Bloomington, Feb. 3 - The mother of more than a dozen children in Bloomington, several adopted, turned herself in to police Tuesday. Fifty-three-year-old Diana Groves was released on $50,000 bond. She was booked on three charges of neglect and one of being a habitual criminal because she has a history of more than two felonies, including theft and fraud.

As the Eyewitness News Investigators first reported Monday night, Groves - who promotes herself as a rescuer of unwanted children - is now accused of cruel and unusual punishment on some of them.

Her attorney told Eyewitness News, "The legal process has started and we'll see what happens next."

Groves is known in Bloomington for taking in and adopting unwanted children.

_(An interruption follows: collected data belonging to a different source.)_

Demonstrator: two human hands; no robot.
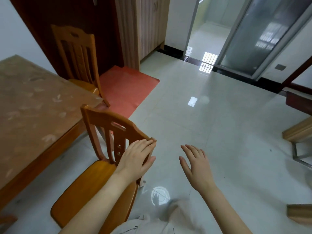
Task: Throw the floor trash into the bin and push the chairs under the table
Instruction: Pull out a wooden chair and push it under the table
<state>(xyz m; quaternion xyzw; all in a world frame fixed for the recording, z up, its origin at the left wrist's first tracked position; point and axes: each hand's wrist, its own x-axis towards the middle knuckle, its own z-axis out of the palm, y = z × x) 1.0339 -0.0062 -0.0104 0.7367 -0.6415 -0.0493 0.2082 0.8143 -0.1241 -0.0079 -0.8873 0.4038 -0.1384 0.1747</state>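
Note:
A wooden chair stands beside the table, its seat out on the floor and its backrest turned sideways to the table edge. My left hand lies on the right end of that backrest, fingers over the top rail and thumb against the post. Over the bare floor to the right of the chair, my right hand hovers flat with fingers spread, holding nothing. A second wooden chair stands at the table's far end with its seat partly under the top. No trash or bin is in view.
A red mat lies before a dark door behind the far chair. Glossy white tiles spread to the right toward a sliding glass door. Light wooden furniture edges stand at the right border.

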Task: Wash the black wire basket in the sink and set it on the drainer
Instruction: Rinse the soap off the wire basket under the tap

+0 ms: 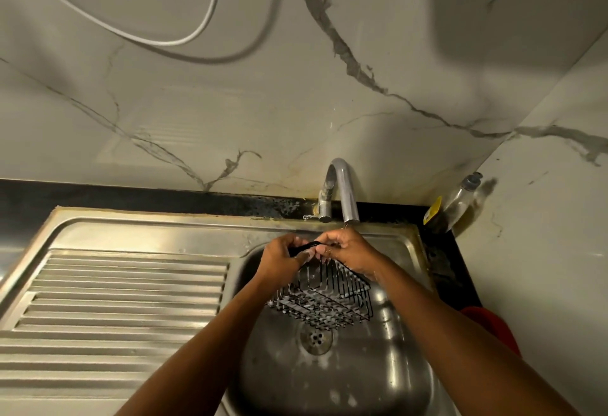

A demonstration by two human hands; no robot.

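A person's left hand [282,259] and right hand [349,251] both grip the top edge of the basket [325,295], which hangs soapy inside the sink [398,369] under the tap [343,191], right of the drainer [125,297].

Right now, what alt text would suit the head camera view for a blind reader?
A person's left hand and right hand hold a black wire basket by its top edge over a steel sink below the tap. A ribbed drainer lies to the left.
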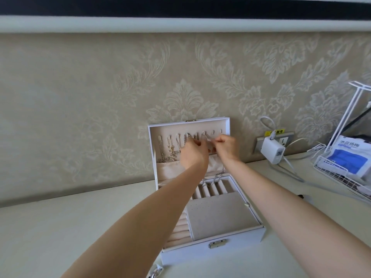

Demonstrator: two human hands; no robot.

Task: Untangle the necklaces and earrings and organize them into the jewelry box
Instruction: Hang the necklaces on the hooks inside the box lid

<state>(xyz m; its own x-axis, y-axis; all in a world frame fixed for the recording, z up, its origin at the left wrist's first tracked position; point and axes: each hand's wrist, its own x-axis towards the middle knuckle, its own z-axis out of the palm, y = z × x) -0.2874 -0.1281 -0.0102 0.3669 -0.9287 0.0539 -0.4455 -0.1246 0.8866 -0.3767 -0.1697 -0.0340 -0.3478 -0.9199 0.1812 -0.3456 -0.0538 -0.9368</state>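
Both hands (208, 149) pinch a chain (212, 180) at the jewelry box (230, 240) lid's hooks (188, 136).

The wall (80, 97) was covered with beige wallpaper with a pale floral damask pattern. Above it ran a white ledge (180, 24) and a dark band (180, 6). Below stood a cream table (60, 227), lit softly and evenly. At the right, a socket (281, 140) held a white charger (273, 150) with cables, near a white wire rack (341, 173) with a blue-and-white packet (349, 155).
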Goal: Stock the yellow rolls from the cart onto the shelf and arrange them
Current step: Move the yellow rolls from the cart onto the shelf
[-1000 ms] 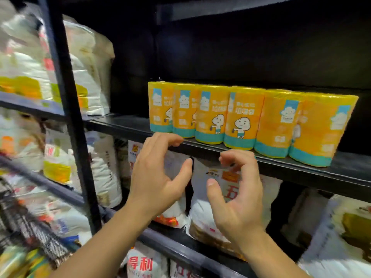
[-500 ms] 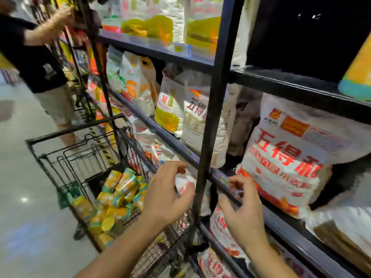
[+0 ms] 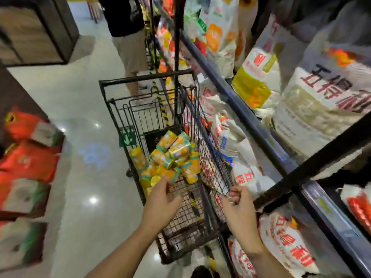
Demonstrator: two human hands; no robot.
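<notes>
I'm fetching: my empty left hand (image 3: 162,201), fingers loose, nearly touches the yellow rolls (image 3: 170,157) ahead; right hand (image 3: 239,209) curled, grip unclear. Next I grab one.

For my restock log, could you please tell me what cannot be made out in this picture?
Head view:
- yellow rolls: heaped in the cart, lower ones buried, count unknown.
- right hand: fingers curled beside the cart's rim; grip unclear, seen from behind.
- orange packs, left: print lost to blur.
- other person: cut off by top edge.
</notes>
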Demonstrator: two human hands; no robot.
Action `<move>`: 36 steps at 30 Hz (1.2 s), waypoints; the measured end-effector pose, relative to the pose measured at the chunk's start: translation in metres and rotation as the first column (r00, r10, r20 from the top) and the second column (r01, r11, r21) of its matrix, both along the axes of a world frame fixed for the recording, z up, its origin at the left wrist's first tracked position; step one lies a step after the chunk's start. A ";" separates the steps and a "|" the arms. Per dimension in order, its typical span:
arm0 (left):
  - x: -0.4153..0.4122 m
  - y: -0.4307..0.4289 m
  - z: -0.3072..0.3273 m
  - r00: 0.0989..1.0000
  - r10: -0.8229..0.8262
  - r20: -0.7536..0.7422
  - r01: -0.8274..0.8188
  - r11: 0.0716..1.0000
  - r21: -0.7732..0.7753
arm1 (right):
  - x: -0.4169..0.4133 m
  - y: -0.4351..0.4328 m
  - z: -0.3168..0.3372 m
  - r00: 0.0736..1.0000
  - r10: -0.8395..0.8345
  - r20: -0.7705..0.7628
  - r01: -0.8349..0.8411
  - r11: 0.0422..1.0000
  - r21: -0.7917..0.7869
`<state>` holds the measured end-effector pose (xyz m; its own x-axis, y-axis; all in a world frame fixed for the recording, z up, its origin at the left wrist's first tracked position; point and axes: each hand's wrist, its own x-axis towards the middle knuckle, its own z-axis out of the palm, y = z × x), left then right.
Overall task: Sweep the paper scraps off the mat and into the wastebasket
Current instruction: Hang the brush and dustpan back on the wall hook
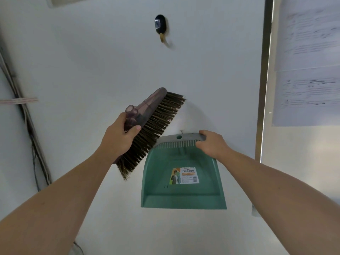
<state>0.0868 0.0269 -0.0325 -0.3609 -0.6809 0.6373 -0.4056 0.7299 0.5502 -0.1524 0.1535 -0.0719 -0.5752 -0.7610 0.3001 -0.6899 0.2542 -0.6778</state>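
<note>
While the person faces a white wall, the left hand (119, 137) is closed around the translucent purple plastic head of a handleless broom with brown bristles (147, 126), and the right hand (209, 144) is wrapped over the grey toothed top edge of a green plastic dustpan (182, 181) that lies flat against the wall. A black oval wall hook (160, 24) sits well above both. Neither the mat, the paper scraps nor the wastebasket is in view. From here, the bristles overlapping the pan's upper left corner could snag its teeth as the two come apart, and the right hand's shallow hold on one end of the rim may let the pan swing or slip
</note>
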 end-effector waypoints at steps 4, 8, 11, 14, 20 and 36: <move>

Child Protective Services removed a total of 13 children from her home in November after a babysitter reported Groves used cruel and unusual punishment on a developmentally disabled little boy in her home.

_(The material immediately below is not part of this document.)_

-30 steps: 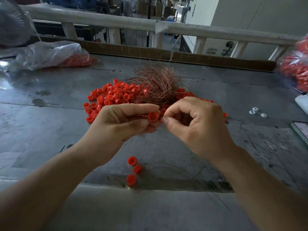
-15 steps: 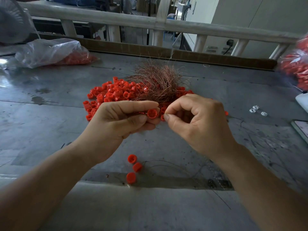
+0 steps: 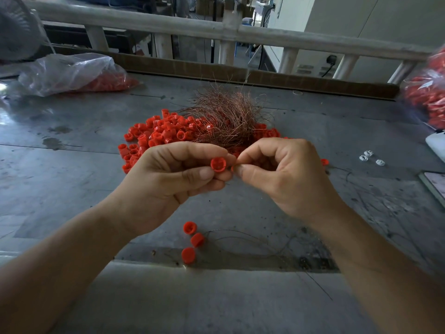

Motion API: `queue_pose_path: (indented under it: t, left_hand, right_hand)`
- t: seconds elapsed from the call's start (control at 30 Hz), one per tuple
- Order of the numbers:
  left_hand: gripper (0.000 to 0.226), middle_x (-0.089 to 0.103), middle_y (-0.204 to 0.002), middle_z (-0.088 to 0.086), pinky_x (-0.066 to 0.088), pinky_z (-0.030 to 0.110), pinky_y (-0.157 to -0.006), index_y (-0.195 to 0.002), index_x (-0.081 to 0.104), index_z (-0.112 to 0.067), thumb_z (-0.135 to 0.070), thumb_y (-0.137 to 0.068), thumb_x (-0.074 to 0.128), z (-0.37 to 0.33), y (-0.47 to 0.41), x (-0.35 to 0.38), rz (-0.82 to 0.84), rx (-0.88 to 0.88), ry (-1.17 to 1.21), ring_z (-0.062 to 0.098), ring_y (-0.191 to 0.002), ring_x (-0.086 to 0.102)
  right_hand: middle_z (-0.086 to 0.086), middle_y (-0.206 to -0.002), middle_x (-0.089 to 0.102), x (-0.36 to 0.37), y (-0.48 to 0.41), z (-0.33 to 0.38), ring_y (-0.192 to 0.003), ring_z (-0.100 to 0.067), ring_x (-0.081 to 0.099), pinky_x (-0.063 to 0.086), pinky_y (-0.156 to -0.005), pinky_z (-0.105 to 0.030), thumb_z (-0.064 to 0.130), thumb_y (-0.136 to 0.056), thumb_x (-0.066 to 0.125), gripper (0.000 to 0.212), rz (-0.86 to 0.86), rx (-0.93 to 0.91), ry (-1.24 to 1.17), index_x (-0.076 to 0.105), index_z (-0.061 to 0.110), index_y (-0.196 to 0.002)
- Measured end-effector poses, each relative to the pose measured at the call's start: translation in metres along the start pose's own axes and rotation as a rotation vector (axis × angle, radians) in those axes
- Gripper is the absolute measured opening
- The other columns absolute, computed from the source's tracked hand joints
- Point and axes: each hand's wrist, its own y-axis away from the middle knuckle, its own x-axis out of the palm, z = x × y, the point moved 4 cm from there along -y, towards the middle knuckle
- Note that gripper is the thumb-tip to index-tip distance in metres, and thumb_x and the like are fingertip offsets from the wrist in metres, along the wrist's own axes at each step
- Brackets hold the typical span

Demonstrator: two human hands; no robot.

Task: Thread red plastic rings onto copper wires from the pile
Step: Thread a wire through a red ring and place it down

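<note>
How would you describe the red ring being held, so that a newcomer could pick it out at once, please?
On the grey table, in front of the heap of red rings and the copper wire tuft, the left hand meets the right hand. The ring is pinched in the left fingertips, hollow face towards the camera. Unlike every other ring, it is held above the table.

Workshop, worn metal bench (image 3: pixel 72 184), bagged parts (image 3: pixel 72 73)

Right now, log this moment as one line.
left hand: pinches red ring | right hand: pinched beside ring, contents unclear | ring pile, copper wires: on table behind hands
</note>
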Motion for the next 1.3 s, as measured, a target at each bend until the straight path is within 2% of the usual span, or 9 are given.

"Restrained him by duct taping is arms to his body and his feet together and placed him in a bathtub." Detective Brad Swain says interviews with other children revealed at least two others were also restrained, "Duct taping their hands and restraining to walls in the residence."

He says children also report being whipped with a tennis racket and paddle and that an eight-year old girl was put in a clothes drier and spun around. "The child who was in the drier states she was placed in there for misbehaving and (the) drier was activated for several minutes while she was inside."

Many of the children in Groves' home were special needs children from other states, even foreign countries like Russia and Ethiopia. Some came from disrupted adoptions, where the family that originally adopted them decided it wasn't working out.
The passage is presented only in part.